All transactions made using your credit card during this billing period will be reflected in the statement. It will also reflect interest penalty and late payment fee (if any), as well as amount received towards payment of the bill or any returns on failed transactions during the period.
4. Grace period
As per RBI rules, banks can impose late payment charges on a card only if the amount due is not paid for more than three days from the payment due date. If not paid within the grace period, the interest will become applicable and will be calculated from the payment due date.

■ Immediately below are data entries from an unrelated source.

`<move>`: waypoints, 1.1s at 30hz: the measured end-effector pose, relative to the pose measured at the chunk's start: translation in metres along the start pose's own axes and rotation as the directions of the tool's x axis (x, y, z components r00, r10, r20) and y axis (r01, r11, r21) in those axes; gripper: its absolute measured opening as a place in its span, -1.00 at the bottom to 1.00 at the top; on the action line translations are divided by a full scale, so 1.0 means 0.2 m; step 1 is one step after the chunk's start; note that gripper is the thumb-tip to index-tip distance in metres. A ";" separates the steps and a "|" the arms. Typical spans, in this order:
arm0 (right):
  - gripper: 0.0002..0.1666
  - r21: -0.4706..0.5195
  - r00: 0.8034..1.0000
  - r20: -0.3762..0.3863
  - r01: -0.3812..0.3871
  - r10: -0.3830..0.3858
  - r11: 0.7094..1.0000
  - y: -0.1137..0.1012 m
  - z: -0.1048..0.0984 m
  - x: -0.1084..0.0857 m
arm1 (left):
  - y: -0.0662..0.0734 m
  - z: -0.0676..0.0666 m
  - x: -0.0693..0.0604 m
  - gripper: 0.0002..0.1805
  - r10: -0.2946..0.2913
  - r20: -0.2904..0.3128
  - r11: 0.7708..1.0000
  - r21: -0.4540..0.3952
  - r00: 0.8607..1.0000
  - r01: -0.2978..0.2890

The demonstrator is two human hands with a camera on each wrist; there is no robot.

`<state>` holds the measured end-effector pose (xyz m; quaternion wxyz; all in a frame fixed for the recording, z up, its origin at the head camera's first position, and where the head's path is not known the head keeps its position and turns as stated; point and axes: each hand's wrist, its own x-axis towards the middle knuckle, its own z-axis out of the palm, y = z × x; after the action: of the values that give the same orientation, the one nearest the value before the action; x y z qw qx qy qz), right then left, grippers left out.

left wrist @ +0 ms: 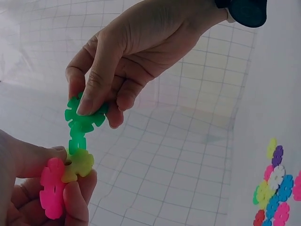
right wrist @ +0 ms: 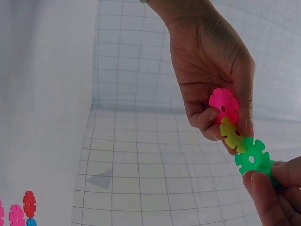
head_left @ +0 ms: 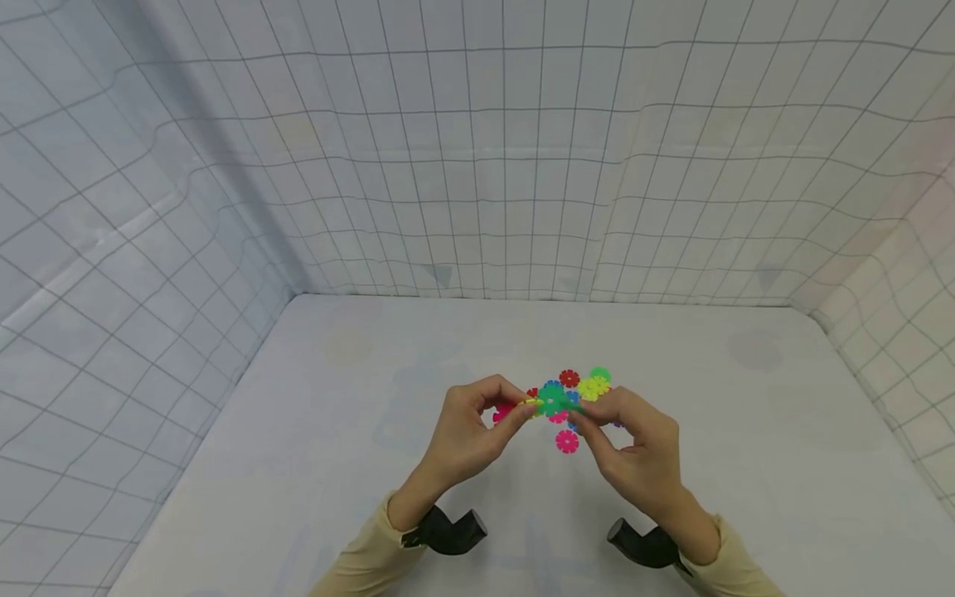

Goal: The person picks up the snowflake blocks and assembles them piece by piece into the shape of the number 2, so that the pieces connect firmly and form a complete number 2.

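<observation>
My left hand (head_left: 470, 427) pinches a yellow notched snowflake disc (left wrist: 82, 165) between thumb and fingers. Slotted onto that disc is a pink one (left wrist: 51, 190), lying by the left fingers. On the other side, a green disc (right wrist: 244, 165) joins the yellow one edge to edge. My right hand (head_left: 642, 448) grips a second green disc (left wrist: 96, 120), which meets the first green disc. The pieces form a short chain held up between both hands; the right fingers partly cover its end.
Loose snowflake discs in several colours lie on the white table beyond the hands, among them a red disc (head_left: 569, 378), a yellow disc (head_left: 599, 385) and a pink disc (head_left: 567, 441). White grid-lined sheeting (head_left: 477, 166) surrounds the table (head_left: 298, 464) at back and sides.
</observation>
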<state>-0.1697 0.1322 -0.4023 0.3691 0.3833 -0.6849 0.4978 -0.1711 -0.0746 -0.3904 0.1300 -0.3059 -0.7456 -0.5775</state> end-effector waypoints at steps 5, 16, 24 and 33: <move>-0.66 0.066 1.000 0.009 -0.013 0.012 0.998 -0.01 0.00 0.02 | 0.11 -0.01 0.02 -0.89 0.012 -0.007 1.000 0.001 1.000 -0.012; -0.80 0.095 0.938 0.162 -0.323 0.306 0.942 0.13 -0.06 -0.01 | 0.13 -0.06 0.05 -0.94 -0.119 -0.074 0.992 0.033 0.990 0.122; -0.91 -0.317 0.436 0.622 -0.619 0.650 0.718 0.39 -0.10 -0.16 | 0.12 -0.08 0.06 -0.96 -0.166 -0.082 0.985 0.040 0.983 0.170; -0.76 -0.516 0.386 0.612 -0.466 0.690 0.719 0.42 -0.05 -0.22 | 0.01 -0.07 0.04 -0.94 -0.136 -0.065 0.990 0.012 0.989 0.137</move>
<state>-0.2248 0.1661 -0.4722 -0.1145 0.2393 -0.9210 0.2852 -0.1780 -0.0849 -0.3816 0.1163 -0.2345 -0.7650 -0.5884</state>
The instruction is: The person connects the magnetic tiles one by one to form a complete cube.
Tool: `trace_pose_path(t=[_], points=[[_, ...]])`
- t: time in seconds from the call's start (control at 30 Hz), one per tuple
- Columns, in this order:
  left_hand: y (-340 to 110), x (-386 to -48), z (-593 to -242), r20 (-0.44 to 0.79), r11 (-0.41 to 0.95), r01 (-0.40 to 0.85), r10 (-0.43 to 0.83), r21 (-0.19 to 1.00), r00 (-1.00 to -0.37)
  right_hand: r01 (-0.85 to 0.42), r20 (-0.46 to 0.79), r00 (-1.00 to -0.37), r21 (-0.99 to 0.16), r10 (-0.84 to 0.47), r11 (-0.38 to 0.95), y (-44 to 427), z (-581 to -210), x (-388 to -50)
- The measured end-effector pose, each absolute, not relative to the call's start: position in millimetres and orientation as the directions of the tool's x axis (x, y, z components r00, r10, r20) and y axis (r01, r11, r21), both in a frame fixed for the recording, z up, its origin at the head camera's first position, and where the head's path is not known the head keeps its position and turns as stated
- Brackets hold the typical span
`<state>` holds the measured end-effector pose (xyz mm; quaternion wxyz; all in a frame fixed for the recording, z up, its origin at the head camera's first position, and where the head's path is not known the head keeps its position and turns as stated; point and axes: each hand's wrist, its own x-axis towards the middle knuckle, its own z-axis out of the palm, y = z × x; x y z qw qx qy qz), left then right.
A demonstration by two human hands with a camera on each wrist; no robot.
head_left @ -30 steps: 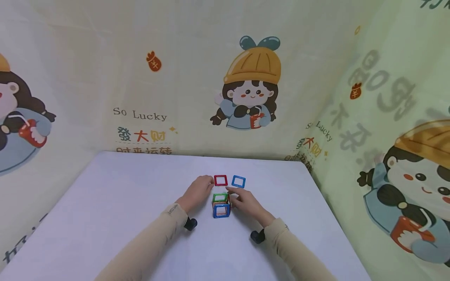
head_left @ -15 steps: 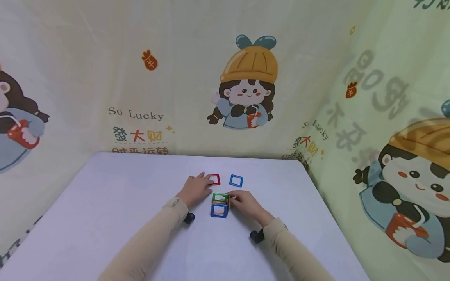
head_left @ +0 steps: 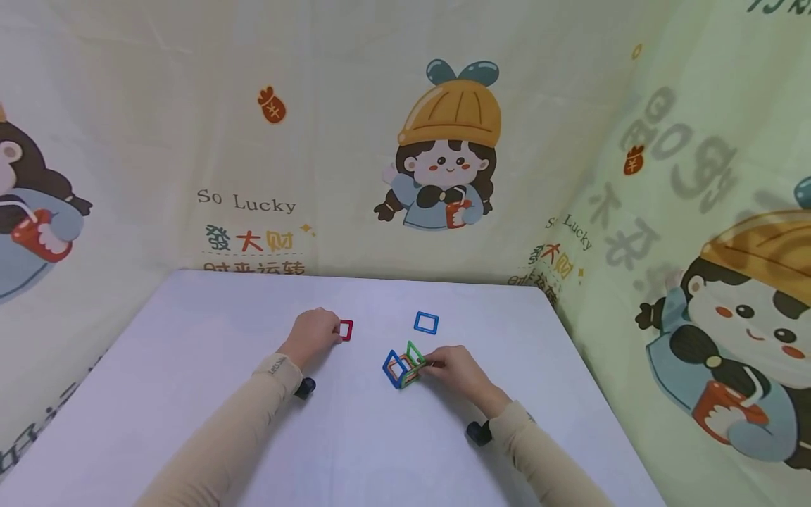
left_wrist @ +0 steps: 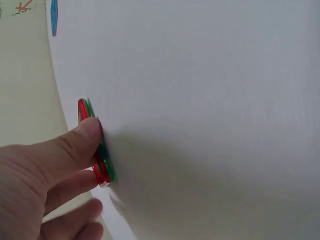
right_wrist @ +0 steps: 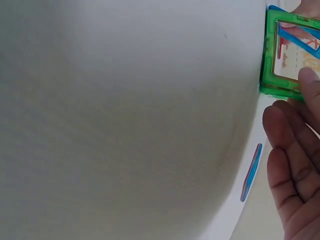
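My left hand (head_left: 313, 334) pinches a red square magnetic tile (head_left: 349, 330) at the left of the work area. In the left wrist view a green tile (left_wrist: 111, 171) lies flat against the red tile (left_wrist: 81, 106), and the thumb presses on the pair. With my right hand (head_left: 464, 374) I hold the edge of a small tile structure (head_left: 395, 370) of blue, green and orange open squares. It is turned at an angle, and its blue and green sides stand up. The right wrist view shows the thumb on its green tile (right_wrist: 270, 60); much of the structure is cut off there.
A blue square tile (head_left: 426, 323) lies flat on the white table (head_left: 253, 408), behind the structure. Its edge in the right wrist view, a blue tile (right_wrist: 252, 172), has a reddish rim along it. A printed cloth (head_left: 342, 141) hangs behind the table.
My left hand has drawn the red tile leftward, away from the blue one. The structure, square to me before, has been turned by my right hand, with its open side now showing.
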<state>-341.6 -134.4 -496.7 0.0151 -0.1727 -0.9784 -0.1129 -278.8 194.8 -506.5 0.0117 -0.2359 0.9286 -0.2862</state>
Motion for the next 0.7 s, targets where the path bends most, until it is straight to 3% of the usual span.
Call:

However, it is common for credit card companies to allow a period of 20-25 days from the end of the billing cycle until the payment due. This period is called the 'grace period' for credit card bill payment purposes.
5. Total amount due
As the name suggests, it is the total amount due in a billing cycle period. Apart from the transactions made in the previous billing cycle, it will also include interest applicable or any late payment charges on the previous bill, service charges, annual charges and other transactional fees.
6. Minimum amount due
It is the minimum amount the credit card holder needs to pay on his/her bill by the payment due date to avoid being charged a late fee. It is a percentage of the outstanding amount (typically 5%) or the lowest amount (Rs 200 for example) that needs to be paid for late fees to be avoided.
It is important to understand that if the cardholder only pays the minimum amount due, interest will start accruing on the outstanding amount until it has been settled in full. The only respite from paying the minimum amount due is a waiver of late fee.
If a cardholder continues to pay only the minimum amount due, he/she will fall into a debt trap as interest on the unpaid amount becomes due instantly. Therefore, it is advisable to ignore the minimum amount due and pay the "total amount due" if possible.